The Pandemic - and then your dog dies
by DEBORAH COPAKEN -www.theatlantic.com - a great site with articles on all different topics, including pandemic, politics, environmental issues etc
by DEBORAH COPAKEN -www.theatlantic.com - a great site with articles on all different topics, including pandemic, politics, environmental issues etc
Our dog died on tax day. Or, rather, he died on what would have been tax day, had we not been living through a pandemic. With all due respect to Ben Franklin, in this world––where the tax deadline has been pushed back until July, and we’re all under siege from an invisible enemy––nothing can be said to be certain, except death.
Five days earlier, I had stood outside the Williamsburg Veterinary Clinic, discussing the details of Lucas’s euthanasia with the vet over the phone. Humans and their novel viruses are not allowed into the vet’s office these days. So in an ironic twist of fate, during the final days of my dog’s life, he got to hang out inside a building while I shivered on the sidewalk.
“Can I at least come in and hold him when you put him down?” I asked.
“No,” said the vet. I had no idea which vet. She was just a voice on the phone. They couldn’t risk infecting their staff, she told me, and offered to let me watch it over videochat. “When you make an appointment, just let the receptionist know you want a Zoom link too.”
A Zoom link? For my dog’s death? “I’m not sure I want that.”
What about his ashes? she asked me. Did I want those? If I did, they would cost $100 more. I live in an apartment in Brooklyn, New York. It’s not as if I can bury Lucas in my backyard. I don’t have a backyard. And I don’t know what the rules are about sprinkling ashes in the East River or under a public-park tree. I say no to the ashes.
Lucas had been in decline for more than a year, losing his sight, his teeth, his will, his energy. The vet and I had spoken in person in late December, when health authorities in China were still trying to figure out why so many of its citizens were coming down with fatal pneumonia. I told her he’d become incontinent, waking up in puddles of his own urine. What’s more, things had recently taken a turn for the worse: My normally sweet dog had started growling and chomping down on our hands, hard enough to break skin, whenever my partner or I would try to take him out for a walk. A walk! Dogs love walks. Lucas loved walks for nearly 13 years until he didn’t.
We knew his time was limited, but I didn’t want him to die until my 23-year-old daughter, the unrelenting engine behind getting a family dog in the first place, could make it home.

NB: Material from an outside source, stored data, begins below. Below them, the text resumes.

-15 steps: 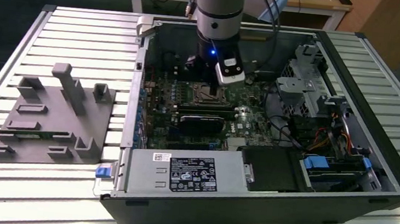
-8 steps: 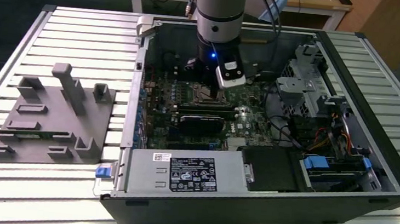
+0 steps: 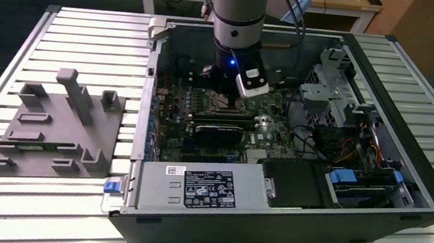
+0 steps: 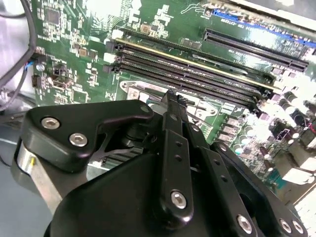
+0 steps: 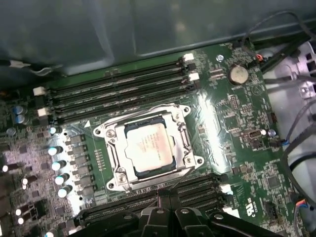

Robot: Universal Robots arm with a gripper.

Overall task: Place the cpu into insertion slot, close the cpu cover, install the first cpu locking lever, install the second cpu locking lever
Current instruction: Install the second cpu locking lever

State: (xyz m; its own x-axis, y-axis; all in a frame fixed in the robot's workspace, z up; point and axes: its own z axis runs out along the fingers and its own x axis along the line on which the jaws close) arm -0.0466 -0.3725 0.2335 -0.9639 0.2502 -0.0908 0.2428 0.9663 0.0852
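cpu (image 5: pixel 148 148) in insertion slot (image 5: pixel 112 136) | cpu cover (image 5: pixel 181 140) seemingly closed | gripper (image 5: pixel 168 197) beside

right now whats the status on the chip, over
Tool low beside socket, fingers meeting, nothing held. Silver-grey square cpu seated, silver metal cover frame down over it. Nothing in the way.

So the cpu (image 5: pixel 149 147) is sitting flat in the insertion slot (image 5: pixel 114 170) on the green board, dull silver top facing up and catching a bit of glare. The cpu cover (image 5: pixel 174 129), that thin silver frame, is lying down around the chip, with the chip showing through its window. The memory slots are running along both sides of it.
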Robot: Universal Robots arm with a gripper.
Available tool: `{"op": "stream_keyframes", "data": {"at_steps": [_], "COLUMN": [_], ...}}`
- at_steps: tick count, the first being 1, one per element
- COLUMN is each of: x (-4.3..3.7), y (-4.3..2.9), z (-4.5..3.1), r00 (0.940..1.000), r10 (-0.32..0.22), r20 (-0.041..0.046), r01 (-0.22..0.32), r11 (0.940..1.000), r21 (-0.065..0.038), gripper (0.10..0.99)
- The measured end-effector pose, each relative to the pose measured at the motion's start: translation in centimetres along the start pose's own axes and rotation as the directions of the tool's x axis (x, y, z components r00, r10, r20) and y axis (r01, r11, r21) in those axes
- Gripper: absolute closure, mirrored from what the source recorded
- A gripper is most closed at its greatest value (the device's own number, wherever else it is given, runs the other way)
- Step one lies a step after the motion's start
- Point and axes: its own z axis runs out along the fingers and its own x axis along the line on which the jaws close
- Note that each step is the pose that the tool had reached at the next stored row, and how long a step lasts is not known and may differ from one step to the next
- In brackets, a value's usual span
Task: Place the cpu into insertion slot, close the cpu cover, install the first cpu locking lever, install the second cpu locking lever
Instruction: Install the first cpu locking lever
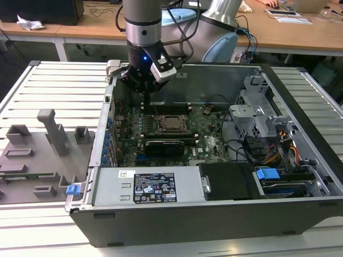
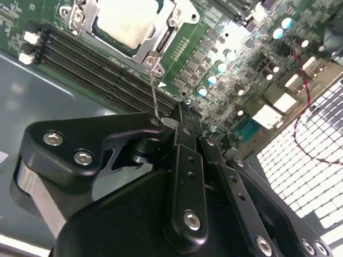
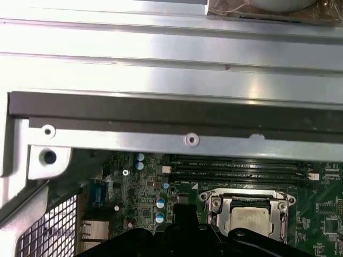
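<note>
The cpu lies in the insertion slot on the green board, its pale face showing through the window of the cpu cover, which lies flat over it. In the first wrist view the cpu and cover sit just beside my black fingers. My gripper is shut, its tips low over the board next to the socket's corner. A thin wire locking lever rises from that corner and its end meets the side of my fingertips; whether it is pinched I cannot tell. In the exterior view the gripper hangs left of the socket.
Long black memory slots run between the socket and the case's back wall. A power supply fills the case's front, a drive cage and cables the exterior view's right. A grey fixture lies outside on the left.
</note>
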Motion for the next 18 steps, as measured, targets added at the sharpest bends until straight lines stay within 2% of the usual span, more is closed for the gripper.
{"op": "stream_keyframes", "data": {"at_steps": [4,9,18], "x": [-0.61,-1.95,-2.28], "y": [0.04,0.02,0.00], "z": [0.07,0.15,0.23], "r00": [1.0000,1.0000,0.9999], "r10": [0.000,0.000,0.000], "r20": [-0.0025,-0.0090,-0.0103], "r01": [0.000,0.000,0.000], "r11": [1.0000,1.0000,1.0000], "r21": [-0.001,-0.001,0.000], "gripper": [0.980,0.980,0.980]}}
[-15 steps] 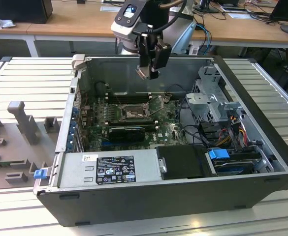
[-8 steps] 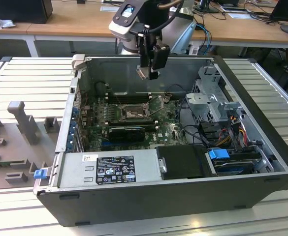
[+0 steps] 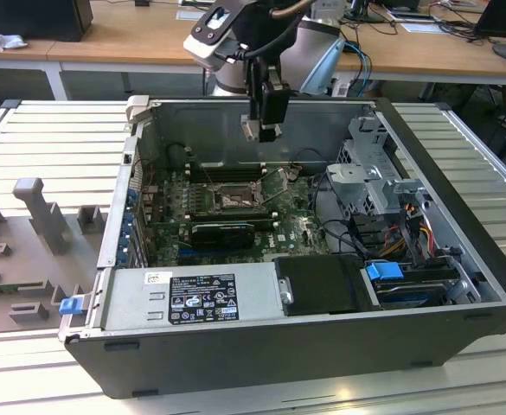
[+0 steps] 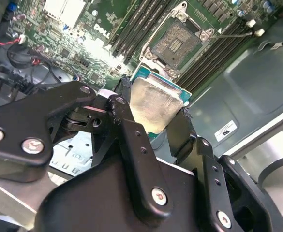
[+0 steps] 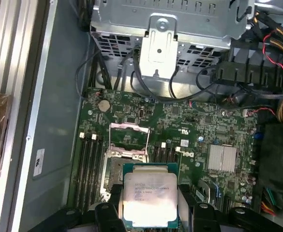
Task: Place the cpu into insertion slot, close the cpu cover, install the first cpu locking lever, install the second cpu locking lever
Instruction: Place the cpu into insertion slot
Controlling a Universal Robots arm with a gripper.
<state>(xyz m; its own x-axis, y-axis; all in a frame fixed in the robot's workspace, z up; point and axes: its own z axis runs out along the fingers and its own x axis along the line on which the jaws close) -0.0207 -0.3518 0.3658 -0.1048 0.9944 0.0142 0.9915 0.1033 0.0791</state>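
Note:
My gripper (image 4: pixel 153 104) is shut on the cpu (image 4: pixel 155 101), a flat square chip with a pale metal top and a green rim, its black fingers (image 4: pixel 126 116) pressing on two opposite edges. In the exterior view the gripper (image 3: pixel 264 130) hangs inside the open computer case, above the green motherboard (image 3: pixel 300 229) and apart from it. The insertion slot (image 4: pixel 175 43) lies uncovered below and a little beyond the chip. In the first wrist view the cpu (image 5: pixel 148 193) hides part of the slot (image 5: pixel 113 174). The cpu cover (image 5: pixel 129 128), a thin silvery frame, stands swung open at the slot's far edge.
Long black memory slots (image 5: pixel 88 164) flank the socket. A metal drive cage (image 5: pixel 165 19) with black cables rises beside the board, and a finned heat sink (image 5: pixel 222 158) sits on it. The case's grey wall (image 3: pixel 322 121) stands close behind the gripper. A power supply (image 3: pixel 201 298) fills the case's front.

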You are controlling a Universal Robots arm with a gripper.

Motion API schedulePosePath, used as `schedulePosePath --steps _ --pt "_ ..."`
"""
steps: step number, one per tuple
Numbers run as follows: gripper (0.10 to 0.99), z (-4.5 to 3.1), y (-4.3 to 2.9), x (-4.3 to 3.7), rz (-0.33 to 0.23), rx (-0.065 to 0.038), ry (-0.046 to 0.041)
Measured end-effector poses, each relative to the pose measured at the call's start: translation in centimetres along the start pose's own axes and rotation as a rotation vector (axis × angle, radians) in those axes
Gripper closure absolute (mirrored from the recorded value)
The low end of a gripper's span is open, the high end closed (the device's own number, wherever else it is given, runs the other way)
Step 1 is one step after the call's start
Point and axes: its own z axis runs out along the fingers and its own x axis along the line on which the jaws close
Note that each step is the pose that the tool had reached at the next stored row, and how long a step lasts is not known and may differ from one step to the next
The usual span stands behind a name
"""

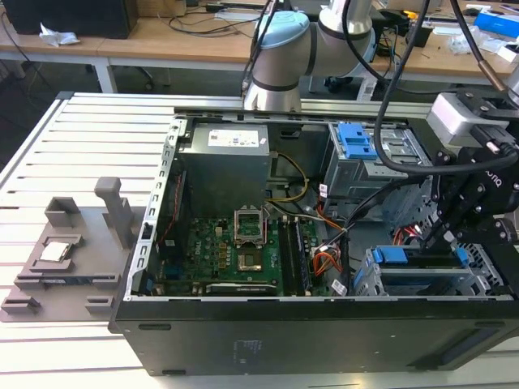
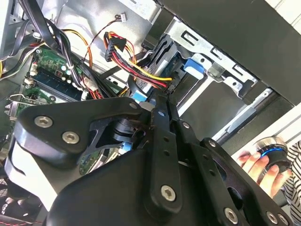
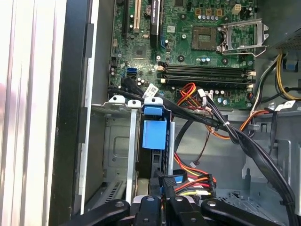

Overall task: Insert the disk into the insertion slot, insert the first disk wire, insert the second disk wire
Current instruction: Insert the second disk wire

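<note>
Your end effector (image 1: 454, 223) sits low at the drive-cage corner of the open PC case (image 1: 268, 324), on the exterior view's right, just above the insertion slot (image 1: 422, 275). The disk (image 3: 153, 136) looks already seated there: in the first wrist view its blue carrier stands upright between the silver cage rails, and the exterior view shows blue along the bay mouth. Fingers are drawn narrow, nearly together, right by a black connector w/ red-yellow-black leads (image 3: 188, 181) at the disk's back edge. You can't tell from either wrist view whether the tips actually pinch the plug or just rest at it, so treat the grip as unconfirmed. My read is that you're on a wire step, not the disk step: the tool is lined up w/ the disk's rear edge, which is prob. why it comes in so steep and close to the cage wall. In the way: a bundle of black cables (image 3: 244, 141) crosses from the motherboard (image 3: 197, 42) toward the bay, and orange-red leads loop just beside the plug (easy to snag). The taller grey cage w/ the blue tab (image 1: 357, 142) stands further back, apart from the tool. A person's hand (image 2: 261, 165) holds a round knob device at the desk edge, outside the case.
</note>
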Motion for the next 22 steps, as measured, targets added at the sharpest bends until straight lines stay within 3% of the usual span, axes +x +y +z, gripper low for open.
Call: schedulePosePath --steps 3,5,11,14,15,20,22 --pt "0.937 -0.02 -0.01 0.00 0.000 0.000 -0.0003" --pt "0.937 -0.47 0.03 0.02 0.000 0.000 -0.0003" --pt "0.922 -0.52 0.03 0.01 0.000 0.000 -0.0002" --pt "0.741 -0.54 0.03 0.01 0.000 0.000 -0.0002" --pt "0.741 -0.55 0.06 0.01 0.000 0.000 -0.0001" --pt "0.741 -0.46 1.20 -0.11 0.000 0.000 0.0011" --pt "0.741 -0.38 1.81 -0.17 0.000 0.000 0.0076"
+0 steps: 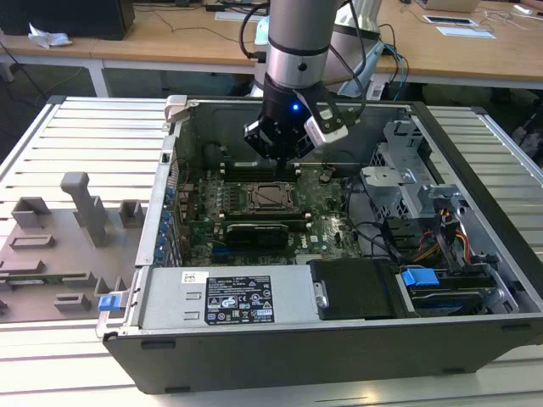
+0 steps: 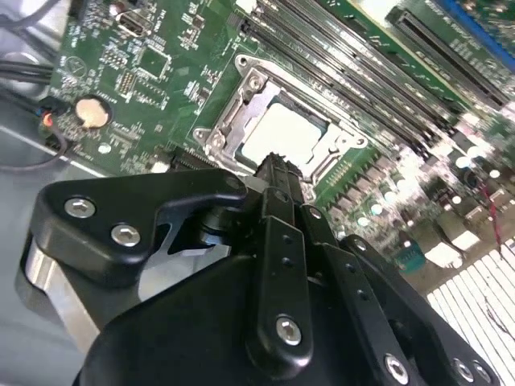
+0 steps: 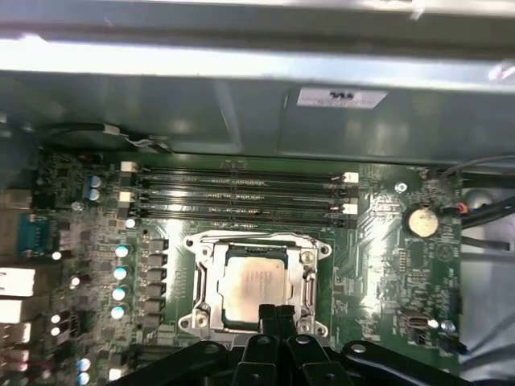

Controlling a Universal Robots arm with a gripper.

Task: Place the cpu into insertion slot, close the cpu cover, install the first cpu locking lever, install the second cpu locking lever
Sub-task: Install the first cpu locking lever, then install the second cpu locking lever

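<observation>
Gripper fingers pressed together, empty, just above the cpu cover.
Cpu sits beneath; the exterior view adds wooden desks (behind the case).

Open computer case lies on a slatted metal table. Green motherboard carries four long memory slots and a coin-cell battery. Power supply sits along the near case wall. Grey fixture block rests on the exterior view's left. Wooden desks stand behind.
</observation>
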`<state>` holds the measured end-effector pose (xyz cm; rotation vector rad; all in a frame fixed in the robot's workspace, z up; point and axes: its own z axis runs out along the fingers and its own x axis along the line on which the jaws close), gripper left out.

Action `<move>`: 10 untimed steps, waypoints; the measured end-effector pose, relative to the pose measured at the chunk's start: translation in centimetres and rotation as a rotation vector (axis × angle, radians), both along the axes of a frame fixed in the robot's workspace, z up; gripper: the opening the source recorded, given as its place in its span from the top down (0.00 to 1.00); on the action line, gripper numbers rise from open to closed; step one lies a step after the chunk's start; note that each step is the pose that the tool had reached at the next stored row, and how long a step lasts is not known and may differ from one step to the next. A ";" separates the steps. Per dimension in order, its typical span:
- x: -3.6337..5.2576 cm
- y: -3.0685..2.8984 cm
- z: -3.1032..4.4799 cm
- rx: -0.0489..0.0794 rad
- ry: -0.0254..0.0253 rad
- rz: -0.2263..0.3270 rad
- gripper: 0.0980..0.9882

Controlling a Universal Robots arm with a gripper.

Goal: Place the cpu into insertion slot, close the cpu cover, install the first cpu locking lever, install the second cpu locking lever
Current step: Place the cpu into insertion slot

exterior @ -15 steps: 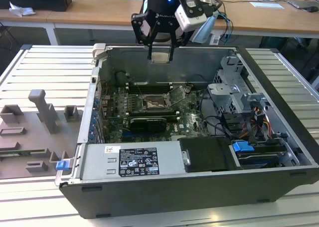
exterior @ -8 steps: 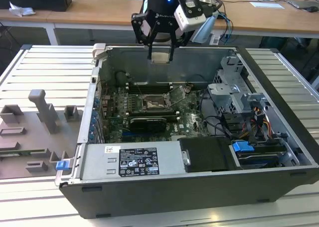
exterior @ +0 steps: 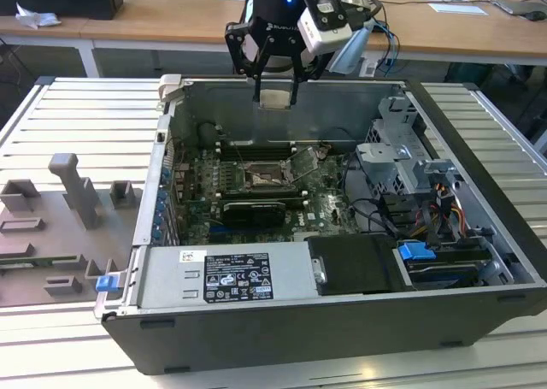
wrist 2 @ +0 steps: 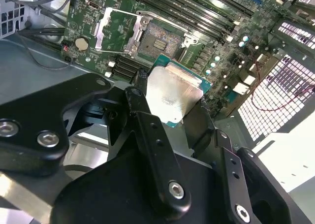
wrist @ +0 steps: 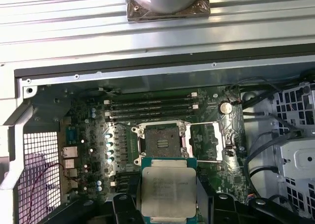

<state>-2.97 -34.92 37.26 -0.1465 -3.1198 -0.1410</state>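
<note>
The end effector (exterior: 275, 83) is closed on the cpu (wrist: 168, 194), its black fingers (wrist 2: 145, 120) pinching two opposite edges of the chip. It hangs in the air over the open computer case (exterior: 256, 338), well apart from the motherboard (exterior: 329, 205) below. The cpu looks light, thin and rigid. Its pale metal top is smooth and likely slippery, and the contacts underneath are probably delicate, so the edges of the green substrate seem the sensible place to hold it, as the grip does here. On the board the insertion slot (wrist: 162, 142) lies bare with its dark centre exposed, and the cpu cover (wrist: 209, 141) stands open just beside it. Long memory slots (wrist: 150, 106) run along the slot's far side. Room around the socket looks tight: case walls on all sides, and a drive cage (exterior: 402, 162) and loose cables (exterior: 380, 214) on the exterior view's right. The case rests on a ribbed metal worktop (exterior: 77, 107), with a grey fixture tray (exterior: 60, 226) on the exterior view's left.
</note>
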 end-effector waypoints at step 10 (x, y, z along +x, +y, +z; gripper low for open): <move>0.00 0.00 0.00 0.000 0.0000 -0.032 0.51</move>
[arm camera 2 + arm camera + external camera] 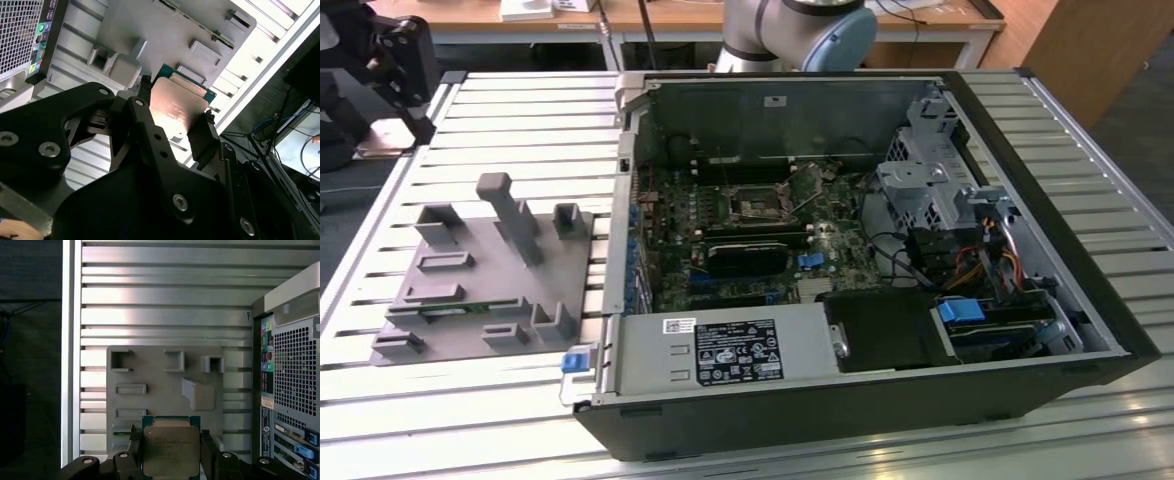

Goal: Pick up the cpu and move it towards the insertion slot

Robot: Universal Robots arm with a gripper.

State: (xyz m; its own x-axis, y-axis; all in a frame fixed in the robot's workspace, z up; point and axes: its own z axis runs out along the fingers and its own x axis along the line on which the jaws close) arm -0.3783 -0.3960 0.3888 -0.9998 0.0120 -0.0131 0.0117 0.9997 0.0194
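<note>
Pincer (171, 442) closed on the cpu (170, 452), chip clamped by opposite edges, silvery top showing, over grey fixture (155, 375)

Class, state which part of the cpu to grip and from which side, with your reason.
Its two opposite thin edges, approached square-on to the flat metal top, as the pincer holds the cpu here: a thin square plate offers only parallel sides.

The cpu (170, 450) has two edges tucked behind the fingers (206, 454) of the gripper (171, 449) and a third cut off by the first wrist view's border, part of the grey fixture (165, 385) lies covered behind it, and in the exterior view the arm (790, 30) runs off the frame, the insertion slot (758, 203) too small to read
</note>
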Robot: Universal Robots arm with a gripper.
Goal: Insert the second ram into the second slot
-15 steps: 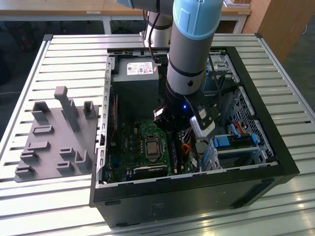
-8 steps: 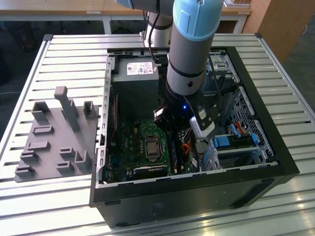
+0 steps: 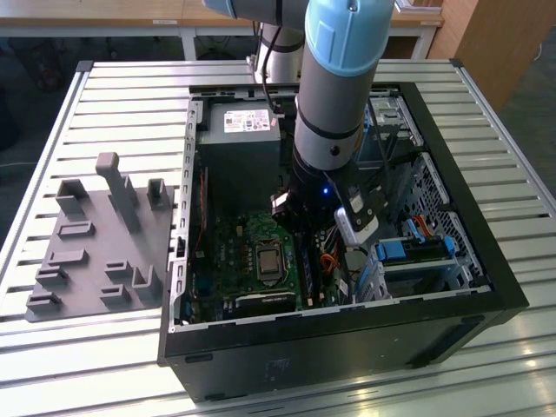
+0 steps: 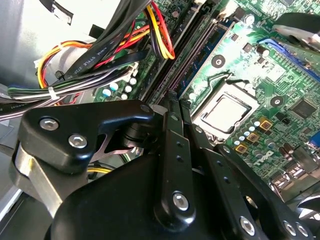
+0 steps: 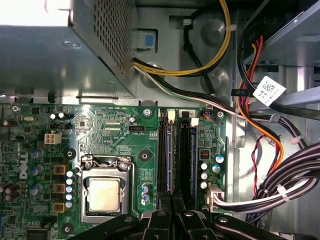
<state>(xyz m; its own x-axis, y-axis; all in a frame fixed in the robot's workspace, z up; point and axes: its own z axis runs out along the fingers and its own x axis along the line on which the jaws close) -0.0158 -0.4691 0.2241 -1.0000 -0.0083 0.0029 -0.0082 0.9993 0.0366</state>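
Inside the PC case (image 3: 486, 261), fingers (image 5: 172, 200) closed together over the RAM slots (image 5: 184, 150), beside the CPU socket (image 5: 104, 192). Second ram (image 5: 170, 150) looks seated in a slot, can't confirm. Cable bundle (image 4: 100, 55) crowds one side; power supply (image 3: 239, 139) nearby.

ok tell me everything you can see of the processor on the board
The processor is a square chip with a dull silvery metal lid, lying flat in its socket on the green motherboard. A shiny metal frame clamps around its edges. No cooler sits on it, so its top is bare. Small round capacitors stand along one side; the long memory slots run along the other.
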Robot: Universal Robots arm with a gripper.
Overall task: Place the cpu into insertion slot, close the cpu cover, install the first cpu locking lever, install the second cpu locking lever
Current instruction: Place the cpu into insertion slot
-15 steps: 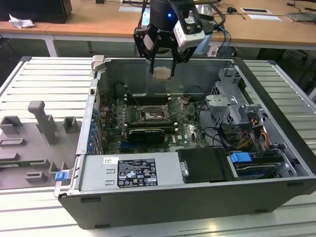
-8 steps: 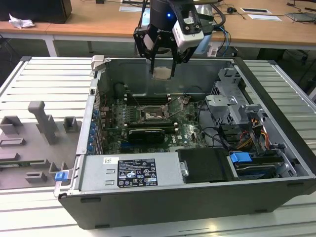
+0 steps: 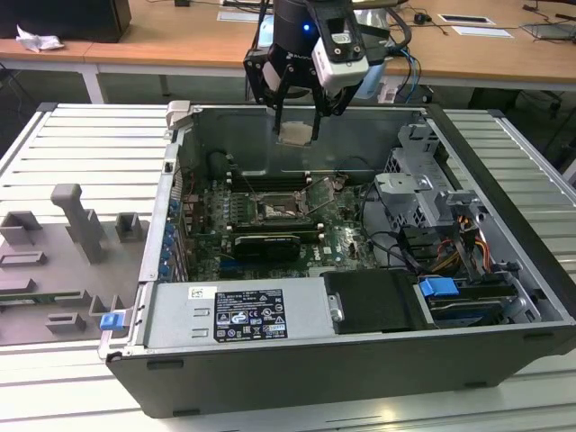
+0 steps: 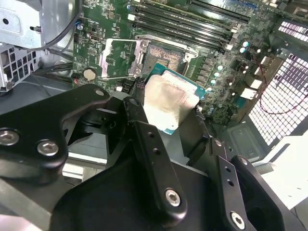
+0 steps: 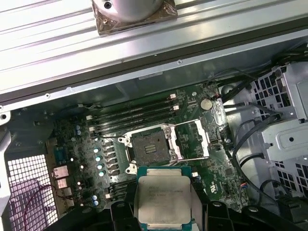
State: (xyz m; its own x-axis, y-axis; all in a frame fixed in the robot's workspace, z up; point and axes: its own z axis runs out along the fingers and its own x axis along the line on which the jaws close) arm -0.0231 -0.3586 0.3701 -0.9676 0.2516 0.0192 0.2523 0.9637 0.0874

But she was sheltering in place with her boyfriend’s family in Illinois, after being evacuated from the Peace Corps. “Mom, it’s okay,” she told me over the phone. “I’d rather he not suffer.” If none of us could hold him while he was dying anyway, what was the point in waiting?
She was 10 when we brought his tiny puppy energy into our lives. Lucas was her first dog, and mine too. All of this was new to me—the training, the chewed sneakers, the unadulterated canine love, which sometimes feels like empathy. My father was diagnosed with pancreatic cancer a few months after we brought Lucas home, and he died four months later. When I’d cry about this, Lucas would lick my tears.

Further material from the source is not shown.